- [Work to be completed]
Without skipping anything, print all of the data exactly.

- [Available data]
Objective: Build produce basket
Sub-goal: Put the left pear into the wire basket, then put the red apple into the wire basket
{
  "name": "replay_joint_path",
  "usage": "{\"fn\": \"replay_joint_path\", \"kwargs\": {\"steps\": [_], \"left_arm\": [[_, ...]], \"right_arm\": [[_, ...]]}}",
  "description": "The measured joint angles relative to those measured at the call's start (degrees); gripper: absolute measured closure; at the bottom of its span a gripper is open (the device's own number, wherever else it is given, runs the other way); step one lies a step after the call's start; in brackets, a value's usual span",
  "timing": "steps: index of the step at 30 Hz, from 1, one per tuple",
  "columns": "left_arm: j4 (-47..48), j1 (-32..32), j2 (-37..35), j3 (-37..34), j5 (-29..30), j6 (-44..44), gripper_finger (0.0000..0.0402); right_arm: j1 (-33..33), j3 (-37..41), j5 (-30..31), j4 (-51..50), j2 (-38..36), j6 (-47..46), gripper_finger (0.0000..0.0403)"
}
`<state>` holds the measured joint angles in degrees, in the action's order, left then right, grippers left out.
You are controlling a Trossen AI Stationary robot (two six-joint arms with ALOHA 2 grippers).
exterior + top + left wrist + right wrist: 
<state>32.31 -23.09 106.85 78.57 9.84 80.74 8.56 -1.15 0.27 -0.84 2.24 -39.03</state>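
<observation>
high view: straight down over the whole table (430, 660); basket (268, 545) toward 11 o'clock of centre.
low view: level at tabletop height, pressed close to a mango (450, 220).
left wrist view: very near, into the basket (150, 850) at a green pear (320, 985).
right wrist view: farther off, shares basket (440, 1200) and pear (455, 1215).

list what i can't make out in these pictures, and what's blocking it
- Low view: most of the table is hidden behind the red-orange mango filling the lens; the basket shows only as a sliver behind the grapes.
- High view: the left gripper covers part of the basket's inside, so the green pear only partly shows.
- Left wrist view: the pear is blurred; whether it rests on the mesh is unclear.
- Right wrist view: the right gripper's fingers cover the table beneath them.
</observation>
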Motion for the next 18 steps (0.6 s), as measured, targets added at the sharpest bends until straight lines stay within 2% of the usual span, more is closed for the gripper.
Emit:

- [Answer box]
Objective: Build produce basket
Sub-goal: Put the left pear into the wire basket, then put the red apple into the wire basket
{
  "name": "replay_joint_path",
  "usage": "{\"fn\": \"replay_joint_path\", \"kwargs\": {\"steps\": [_], \"left_arm\": [[_, ...]], \"right_arm\": [[_, ...]]}}",
  "description": "The measured joint angles relative to those measured at the call's start (degrees); gripper: absolute measured closure; at the bottom of its span a gripper is open (the device's own number, wherever else it is given, runs the other way); step one lies a step after the call's start; in brackets, a value's usual span",
  "timing": "steps: index of the step at 30 Hz, from 1, one per tuple",
  "columns": "left_arm: j4 (-47..48), j1 (-32..32), j2 (-37..35), j3 (-37..34), j5 (-29..30), j6 (-44..44), gripper_finger (0.0000..0.0402); right_arm: j1 (-33..33), j3 (-37..41), j5 (-30..31), j4 (-51..50), j2 (-38..36), j6 (-47..46), gripper_finger (0.0000..0.0403)"
}
`<state>` holds the measured joint angles in degrees, in the action's order, left then right, grippers left out.
You are controlling a Trossen AI Stationary robot (two six-joint arms with ALOHA 2 grippers).
exterior + top + left wrist + right wrist: 
<state>32.31 -23.09 106.85 78.57 9.84 80.74 8.56 -1.15 0.27 -0.84 2.24 -39.03</state>
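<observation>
high view: straight down over the whole table (430, 660); basket (268, 545) toward 11 o'clock of centre.
low view: level at tabletop height, pressed close to a mango (450, 220).
left wrist view: very near, into the basket (150, 850) at a green pear (320, 985).
right wrist view: farther off, shares basket (440, 1200) and pear (455, 1215).

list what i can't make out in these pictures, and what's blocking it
- Low view: most of the table is hidden behind the red-orange mango filling the lens; the basket shows only as a sliver behind the grapes.
- High view: the left gripper covers part of the basket's inside, so the green pear only partly shows.
- Left wrist view: the pear is blurred; whether it rests on the mesh is unclear.
- Right wrist view: the right gripper's fingers cover the table beneath them.
</observation>
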Motion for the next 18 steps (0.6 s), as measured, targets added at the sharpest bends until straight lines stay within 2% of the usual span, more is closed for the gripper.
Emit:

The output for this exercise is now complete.